Assigned task: Restate all of the data exactly.

Recorded data:
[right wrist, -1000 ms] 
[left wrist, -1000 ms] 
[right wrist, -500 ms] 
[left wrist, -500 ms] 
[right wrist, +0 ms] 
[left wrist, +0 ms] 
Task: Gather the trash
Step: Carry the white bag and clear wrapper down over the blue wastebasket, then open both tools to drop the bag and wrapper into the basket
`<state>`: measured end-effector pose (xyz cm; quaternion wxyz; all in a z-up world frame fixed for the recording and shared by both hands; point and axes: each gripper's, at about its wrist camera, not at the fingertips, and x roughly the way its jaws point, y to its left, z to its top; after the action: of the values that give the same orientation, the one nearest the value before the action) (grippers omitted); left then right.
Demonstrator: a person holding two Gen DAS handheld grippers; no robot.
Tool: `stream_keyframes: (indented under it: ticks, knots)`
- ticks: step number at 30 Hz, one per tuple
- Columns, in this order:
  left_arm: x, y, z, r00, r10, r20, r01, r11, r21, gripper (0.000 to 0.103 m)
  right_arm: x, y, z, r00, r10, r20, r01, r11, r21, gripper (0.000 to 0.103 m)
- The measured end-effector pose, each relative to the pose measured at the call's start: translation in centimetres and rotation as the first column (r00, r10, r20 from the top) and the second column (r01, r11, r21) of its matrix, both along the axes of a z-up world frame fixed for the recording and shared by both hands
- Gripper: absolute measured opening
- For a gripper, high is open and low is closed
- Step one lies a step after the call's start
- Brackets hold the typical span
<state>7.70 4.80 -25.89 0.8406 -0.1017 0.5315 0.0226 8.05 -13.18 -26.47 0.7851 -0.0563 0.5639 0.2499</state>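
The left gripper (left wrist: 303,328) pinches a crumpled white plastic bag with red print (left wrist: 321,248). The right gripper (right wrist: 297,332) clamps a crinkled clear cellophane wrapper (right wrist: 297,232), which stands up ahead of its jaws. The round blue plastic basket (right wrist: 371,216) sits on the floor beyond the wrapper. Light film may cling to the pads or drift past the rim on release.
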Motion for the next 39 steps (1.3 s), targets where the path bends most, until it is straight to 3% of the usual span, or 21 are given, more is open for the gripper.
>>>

Answer section:
[right wrist, -1000 ms] 
[left wrist, -1000 ms] 
[right wrist, -500 ms] 
[left wrist, -500 ms] 
[right wrist, +0 ms] 
[left wrist, +0 ms] 
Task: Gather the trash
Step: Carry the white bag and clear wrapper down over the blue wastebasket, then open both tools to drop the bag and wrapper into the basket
`<state>`: measured end-effector pose (xyz cm; quaternion wxyz; all in a z-up world frame fixed for the recording and shared by both hands; point and axes: each gripper's, at about its wrist camera, not at the fingertips, and x roughly the way its jaws point, y to its left, z to its top; after the action: of the values that give the same orientation, the one nearest the value before the action) (grippers omitted); left then right.
Demonstrator: a person holding two Gen DAS handheld grippers; no robot.
Tool: `stream_keyframes: (indented under it: ticks, knots)`
- ticks: step number at 30 Hz, one per tuple
- Columns, in this order:
  left_arm: x, y, z, r00, r10, r20, r01, r11, r21, gripper (0.000 to 0.103 m)
  right_arm: x, y, z, r00, r10, r20, r01, r11, r21, gripper (0.000 to 0.103 m)
- The measured end-effector pose, each relative to the pose measured at the call's start: translation in centimetres and rotation as the first column (r00, r10, r20 from the top) and the second column (r01, r11, r21) of its matrix, both along the axes of a z-up world frame fixed for the recording and shared by both hands
- Gripper: absolute measured opening
- For a gripper, high is open and low is closed
- Step one lies a step after the call's start
- Brackets hold the typical span
<state>7.70 4.80 -25.89 0.8406 -0.1017 0.5315 0.0226 8.05 -13.18 -26.47 0.7851 -0.0563 0.5639 0.2499</state>
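The left gripper (left wrist: 303,328) pinches a crumpled white plastic bag with red print (left wrist: 321,248). The right gripper (right wrist: 297,332) clamps a crinkled clear cellophane wrapper (right wrist: 297,232), which stands up ahead of its jaws. The round blue plastic basket (right wrist: 371,216) sits on the floor beyond the wrapper. Light film may cling to the pads or drift past the rim on release.
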Motion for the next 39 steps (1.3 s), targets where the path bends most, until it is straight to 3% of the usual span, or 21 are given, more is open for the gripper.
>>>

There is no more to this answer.